| Problem to work on |
Line by line, set down all the data below exactly, omitting any picture.

━━━━

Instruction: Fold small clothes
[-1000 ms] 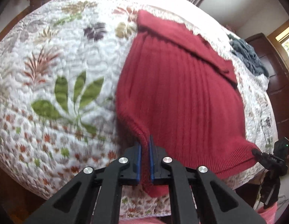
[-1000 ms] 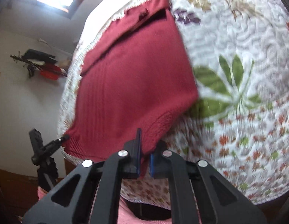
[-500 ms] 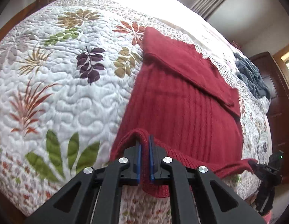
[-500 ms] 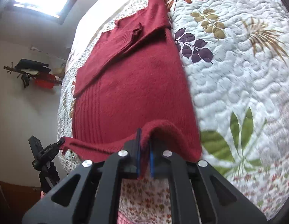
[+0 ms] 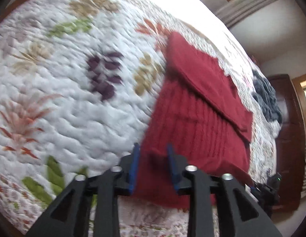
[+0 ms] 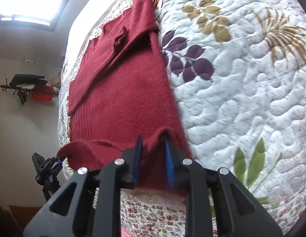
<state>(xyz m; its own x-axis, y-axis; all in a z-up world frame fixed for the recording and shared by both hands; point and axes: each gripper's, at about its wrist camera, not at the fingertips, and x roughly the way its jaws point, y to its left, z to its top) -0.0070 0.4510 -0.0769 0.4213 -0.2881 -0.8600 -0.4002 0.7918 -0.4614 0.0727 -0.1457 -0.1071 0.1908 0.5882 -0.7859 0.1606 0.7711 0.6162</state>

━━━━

| Response area |
Instruction: Fold small clothes
[-1000 ms] 
[-1000 ms] 
[-500 ms] 
[-500 ms] 
[+0 ms] 
[+0 ms] 
<state>(xyz m; its own x-axis, y-axis; all in a z-up world frame fixed for the recording and shared by both hands; point and axes: each gripper's, at about its wrist camera, not at the fingertips, and x roughly the way its jaws point, y to its left, z to its top) -0.0070 0.4510 -0.0769 0.4213 -0.2881 -0.8600 -0.4002 0.7918 -0.4614 0.0727 -0.1457 -0.1071 0.1908 0.5882 -0.7859 0.1606 0.7711 0.6162</state>

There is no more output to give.